Activity: Each line below needs to be restated word for word.

Source material:
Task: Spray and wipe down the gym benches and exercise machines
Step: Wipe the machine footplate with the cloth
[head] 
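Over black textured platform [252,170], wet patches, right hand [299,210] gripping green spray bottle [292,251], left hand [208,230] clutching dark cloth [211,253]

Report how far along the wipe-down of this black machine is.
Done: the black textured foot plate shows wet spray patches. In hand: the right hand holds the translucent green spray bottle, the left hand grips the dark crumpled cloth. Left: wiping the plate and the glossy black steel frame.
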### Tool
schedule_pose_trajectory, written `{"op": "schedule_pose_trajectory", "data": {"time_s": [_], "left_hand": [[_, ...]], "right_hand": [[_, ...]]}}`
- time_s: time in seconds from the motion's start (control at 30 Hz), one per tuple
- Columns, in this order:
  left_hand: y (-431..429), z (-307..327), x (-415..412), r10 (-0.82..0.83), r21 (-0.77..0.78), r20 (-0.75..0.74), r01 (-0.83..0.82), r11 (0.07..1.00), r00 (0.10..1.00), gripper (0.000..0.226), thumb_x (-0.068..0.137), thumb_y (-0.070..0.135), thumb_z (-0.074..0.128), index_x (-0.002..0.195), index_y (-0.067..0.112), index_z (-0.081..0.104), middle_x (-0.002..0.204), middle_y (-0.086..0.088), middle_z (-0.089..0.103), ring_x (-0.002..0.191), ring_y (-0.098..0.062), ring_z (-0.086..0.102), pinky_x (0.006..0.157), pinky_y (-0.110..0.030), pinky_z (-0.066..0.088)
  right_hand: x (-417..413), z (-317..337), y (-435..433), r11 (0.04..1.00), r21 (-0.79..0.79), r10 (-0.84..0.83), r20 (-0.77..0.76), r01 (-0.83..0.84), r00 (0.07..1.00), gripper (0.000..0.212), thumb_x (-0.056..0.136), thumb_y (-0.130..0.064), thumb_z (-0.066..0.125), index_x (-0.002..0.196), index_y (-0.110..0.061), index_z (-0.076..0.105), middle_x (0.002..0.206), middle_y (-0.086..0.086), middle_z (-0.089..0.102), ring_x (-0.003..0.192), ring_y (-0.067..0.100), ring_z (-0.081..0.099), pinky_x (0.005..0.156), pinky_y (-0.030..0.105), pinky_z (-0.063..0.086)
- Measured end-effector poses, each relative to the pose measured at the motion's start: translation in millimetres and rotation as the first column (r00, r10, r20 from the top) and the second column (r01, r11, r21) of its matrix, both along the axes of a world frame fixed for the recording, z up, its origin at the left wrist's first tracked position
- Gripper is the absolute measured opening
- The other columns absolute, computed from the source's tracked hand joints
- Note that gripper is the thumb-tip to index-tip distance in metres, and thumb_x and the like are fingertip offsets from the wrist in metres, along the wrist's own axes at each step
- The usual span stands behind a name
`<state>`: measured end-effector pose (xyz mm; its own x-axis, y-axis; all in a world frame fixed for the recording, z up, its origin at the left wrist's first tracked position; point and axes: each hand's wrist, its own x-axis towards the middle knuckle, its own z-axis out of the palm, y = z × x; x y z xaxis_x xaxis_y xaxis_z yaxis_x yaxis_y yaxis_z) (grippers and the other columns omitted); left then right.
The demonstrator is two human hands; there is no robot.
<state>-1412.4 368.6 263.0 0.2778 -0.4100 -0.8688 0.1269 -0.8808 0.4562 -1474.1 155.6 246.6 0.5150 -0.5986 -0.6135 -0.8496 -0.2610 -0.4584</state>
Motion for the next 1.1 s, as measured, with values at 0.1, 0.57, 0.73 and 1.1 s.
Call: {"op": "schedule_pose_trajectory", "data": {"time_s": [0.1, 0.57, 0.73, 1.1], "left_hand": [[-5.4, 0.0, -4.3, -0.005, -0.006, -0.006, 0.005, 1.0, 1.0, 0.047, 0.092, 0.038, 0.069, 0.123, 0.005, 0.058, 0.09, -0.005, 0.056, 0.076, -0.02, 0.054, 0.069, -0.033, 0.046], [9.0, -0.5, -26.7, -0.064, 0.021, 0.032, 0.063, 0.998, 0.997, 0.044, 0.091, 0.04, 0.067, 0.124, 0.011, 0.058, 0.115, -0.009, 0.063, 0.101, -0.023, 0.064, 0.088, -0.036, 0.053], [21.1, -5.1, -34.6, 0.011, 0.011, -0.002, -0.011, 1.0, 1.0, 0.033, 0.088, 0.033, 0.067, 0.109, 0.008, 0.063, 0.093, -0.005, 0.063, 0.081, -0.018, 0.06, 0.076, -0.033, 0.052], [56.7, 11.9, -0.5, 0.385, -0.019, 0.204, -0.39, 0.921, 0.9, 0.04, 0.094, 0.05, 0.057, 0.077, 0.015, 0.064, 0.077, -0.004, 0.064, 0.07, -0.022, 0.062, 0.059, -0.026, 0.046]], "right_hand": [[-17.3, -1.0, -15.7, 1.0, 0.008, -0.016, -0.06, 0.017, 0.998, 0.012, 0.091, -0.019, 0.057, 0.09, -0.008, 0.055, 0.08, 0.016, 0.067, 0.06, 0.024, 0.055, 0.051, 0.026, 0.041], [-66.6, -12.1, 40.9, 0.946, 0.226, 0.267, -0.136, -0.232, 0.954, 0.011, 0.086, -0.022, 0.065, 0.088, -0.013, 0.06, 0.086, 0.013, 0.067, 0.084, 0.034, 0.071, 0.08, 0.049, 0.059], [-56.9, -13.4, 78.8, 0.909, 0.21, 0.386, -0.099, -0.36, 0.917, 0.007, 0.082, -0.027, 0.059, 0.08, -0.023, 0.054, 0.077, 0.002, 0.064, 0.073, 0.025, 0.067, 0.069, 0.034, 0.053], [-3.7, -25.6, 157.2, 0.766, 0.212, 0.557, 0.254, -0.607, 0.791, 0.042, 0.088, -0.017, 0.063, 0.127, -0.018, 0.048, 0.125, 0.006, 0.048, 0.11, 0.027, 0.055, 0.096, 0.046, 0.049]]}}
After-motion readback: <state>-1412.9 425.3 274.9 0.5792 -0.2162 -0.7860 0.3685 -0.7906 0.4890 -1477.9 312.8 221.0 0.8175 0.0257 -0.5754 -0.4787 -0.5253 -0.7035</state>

Solution to this task:
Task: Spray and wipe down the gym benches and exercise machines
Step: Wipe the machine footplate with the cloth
[head] 
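Over black textured platform [252,170], wet patches, right hand [299,210] gripping green spray bottle [292,251], left hand [208,230] clutching dark cloth [211,253]

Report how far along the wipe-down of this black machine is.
Done: the black textured foot plate shows wet spray patches. In hand: the right hand holds the translucent green spray bottle, the left hand grips the dark crumpled cloth. Left: wiping the plate and the glossy black steel frame.
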### Tool
schedule_pose_trajectory, written `{"op": "schedule_pose_trajectory", "data": {"time_s": [_], "left_hand": [[_, ...]], "right_hand": [[_, ...]]}}`
- time_s: time in seconds from the motion's start (control at 30 Hz), one per tuple
- Columns, in this order:
  left_hand: y (-431..429), z (-307..327), x (-415..412), r10 (-0.82..0.83), r21 (-0.77..0.78), r20 (-0.75..0.74), r01 (-0.83..0.82), r11 (0.07..1.00), r00 (0.10..1.00), gripper (0.000..0.226), thumb_x (-0.068..0.137), thumb_y (-0.070..0.135), thumb_z (-0.074..0.128), index_x (-0.002..0.195), index_y (-0.067..0.112), index_z (-0.081..0.104), middle_x (-0.002..0.204), middle_y (-0.086..0.088), middle_z (-0.089..0.103), ring_x (-0.002..0.191), ring_y (-0.098..0.062), ring_z (-0.086..0.102), pinky_x (0.006..0.157), pinky_y (-0.110..0.030), pinky_z (-0.066..0.088)
  right_hand: x (-417..413), z (-317..337), y (-435..433), r11 (0.04..1.00), r21 (-0.79..0.79), r10 (-0.84..0.83), r20 (-0.77..0.76), r01 (-0.83..0.84), r00 (0.07..1.00), gripper (0.000..0.212), thumb_x (-0.056..0.136), thumb_y (-0.130..0.064), thumb_z (-0.066..0.125), index_x (-0.002..0.196), index_y (-0.110..0.061), index_z (-0.076..0.105), middle_x (0.002..0.206), middle_y (-0.086..0.086), middle_z (-0.089..0.102), ring_x (-0.003..0.192), ring_y (-0.067..0.100), ring_z (-0.081..0.099), pinky_x (0.005..0.156), pinky_y (-0.030..0.105), pinky_z (-0.063..0.086)
- Measured end-effector poses, each relative to the pose measured at the motion's start: translation in millimetres and rotation as the first column (r00, r10, r20 from the top) and the second column (r01, r11, r21) of its matrix, both along the axes of a world frame fixed for the recording, z up, its origin at the left wrist's first tracked position
- Gripper is the absolute measured opening
- The other columns absolute, computed from the source's tracked hand joints
- Note that gripper is the thumb-tip to index-tip distance in metres, and thumb_x and the like are fingertip offsets from the wrist in metres, along the wrist's own axes at each step
- The usual span stands behind a name
`<state>`: measured end-effector pose (xyz mm; its own x-axis, y-axis; all in a world frame fixed for the recording, z up, its origin at the left wrist's first tracked position; point and axes: each hand's wrist, its own x-axis towards the middle knuckle, its own z-axis out of the palm, y = z × x; x y z xaxis_x xaxis_y xaxis_z yaxis_x yaxis_y yaxis_z) (grippers and the other columns omitted); left then right.
The demonstrator is two human hands; there is no robot.
<state>-1412.4 368.6 263.0 0.2778 -0.4100 -0.8688 0.1269 -0.8808 0.4562 -1474.1 155.6 246.6 0.5150 -0.5986 -0.6135 -0.8496 -0.2610 -0.4584</state>
Motion for the next 1.1 s, as measured, with values at 0.1, 0.57, 0.73 and 1.1 s.
Call: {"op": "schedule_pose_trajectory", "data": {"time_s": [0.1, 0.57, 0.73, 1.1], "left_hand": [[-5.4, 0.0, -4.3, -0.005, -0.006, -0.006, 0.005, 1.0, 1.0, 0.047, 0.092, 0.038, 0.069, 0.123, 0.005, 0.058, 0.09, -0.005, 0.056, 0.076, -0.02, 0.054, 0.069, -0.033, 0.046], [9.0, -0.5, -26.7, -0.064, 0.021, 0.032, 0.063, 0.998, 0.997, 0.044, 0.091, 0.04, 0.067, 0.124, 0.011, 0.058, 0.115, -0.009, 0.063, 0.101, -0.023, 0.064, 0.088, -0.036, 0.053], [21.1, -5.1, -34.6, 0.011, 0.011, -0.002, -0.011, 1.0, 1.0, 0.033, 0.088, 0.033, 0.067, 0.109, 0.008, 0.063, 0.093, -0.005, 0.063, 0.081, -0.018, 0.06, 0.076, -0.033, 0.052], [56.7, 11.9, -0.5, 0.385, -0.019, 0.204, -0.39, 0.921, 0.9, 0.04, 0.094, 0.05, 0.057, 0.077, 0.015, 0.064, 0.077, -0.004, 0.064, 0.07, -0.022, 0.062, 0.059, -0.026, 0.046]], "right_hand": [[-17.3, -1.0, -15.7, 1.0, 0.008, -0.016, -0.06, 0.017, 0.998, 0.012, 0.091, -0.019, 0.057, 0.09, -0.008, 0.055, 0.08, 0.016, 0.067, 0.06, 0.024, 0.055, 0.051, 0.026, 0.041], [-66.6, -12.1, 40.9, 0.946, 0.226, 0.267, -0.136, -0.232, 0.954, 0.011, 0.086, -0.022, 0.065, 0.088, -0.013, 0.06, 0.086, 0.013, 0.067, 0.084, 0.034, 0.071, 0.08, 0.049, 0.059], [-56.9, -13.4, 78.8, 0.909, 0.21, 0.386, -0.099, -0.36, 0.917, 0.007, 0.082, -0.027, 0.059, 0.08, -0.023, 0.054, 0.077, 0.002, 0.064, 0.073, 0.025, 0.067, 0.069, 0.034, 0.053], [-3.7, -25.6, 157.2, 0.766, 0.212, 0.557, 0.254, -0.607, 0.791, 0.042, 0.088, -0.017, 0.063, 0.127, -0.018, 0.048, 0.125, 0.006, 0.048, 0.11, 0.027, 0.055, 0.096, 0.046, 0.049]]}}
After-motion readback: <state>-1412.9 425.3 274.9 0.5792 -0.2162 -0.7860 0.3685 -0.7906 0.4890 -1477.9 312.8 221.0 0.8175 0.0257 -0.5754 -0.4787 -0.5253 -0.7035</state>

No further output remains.